Recent developments in molecular taxonomic methods have led to a reclassification of rickettsial diseases. The agent responsible for scrub typhus (Orientia tsutsugamushi) has been removed from the genus Rickettsia and a bewildering array of new rickettsial pathogens have been described. An update of recent research findings is therefore particularly timely for the nonspecialist physician.

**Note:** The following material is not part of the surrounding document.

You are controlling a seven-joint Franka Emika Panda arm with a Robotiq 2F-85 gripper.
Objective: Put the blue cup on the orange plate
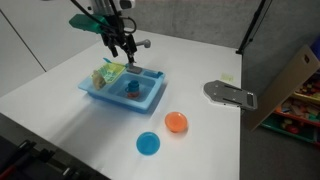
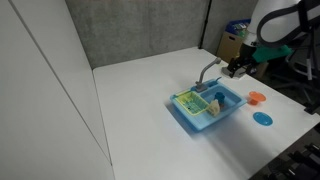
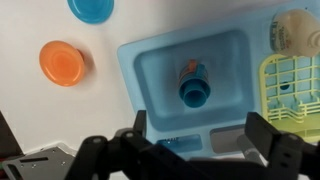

An estimated one billion people are at risk for scrub typhus and an estimated one million cases occur annually. The disease appears to be re-emerging in Japan, with seasonal transmission. O. tsutsugamushi has evolved a variety of mechanisms to remain viable in its intracellular habitat. Slowing the release of intracellular calcium inhibits apoptosis of macrophages. Subsets of chemokine genes are induced in infected cells, some in response to transcription factor activator protein 1. Cardiac involvement is uncommon and clinical complications are predominantly pulmonary. Serious pneumonitis occurred in 22% of Chinese patients. Dual infections with leptospirosis have been reported. Standardized diagnostic tests are being developed and attempts to improve treatment of women and children are being made. Of the numerous tick-borne rickettsioses identified in recent years, African tick-bite fever appears to be of particular importance to travellers. The newly described flea-borne spotted fever caused by Rickettsia felis may be global in distribution.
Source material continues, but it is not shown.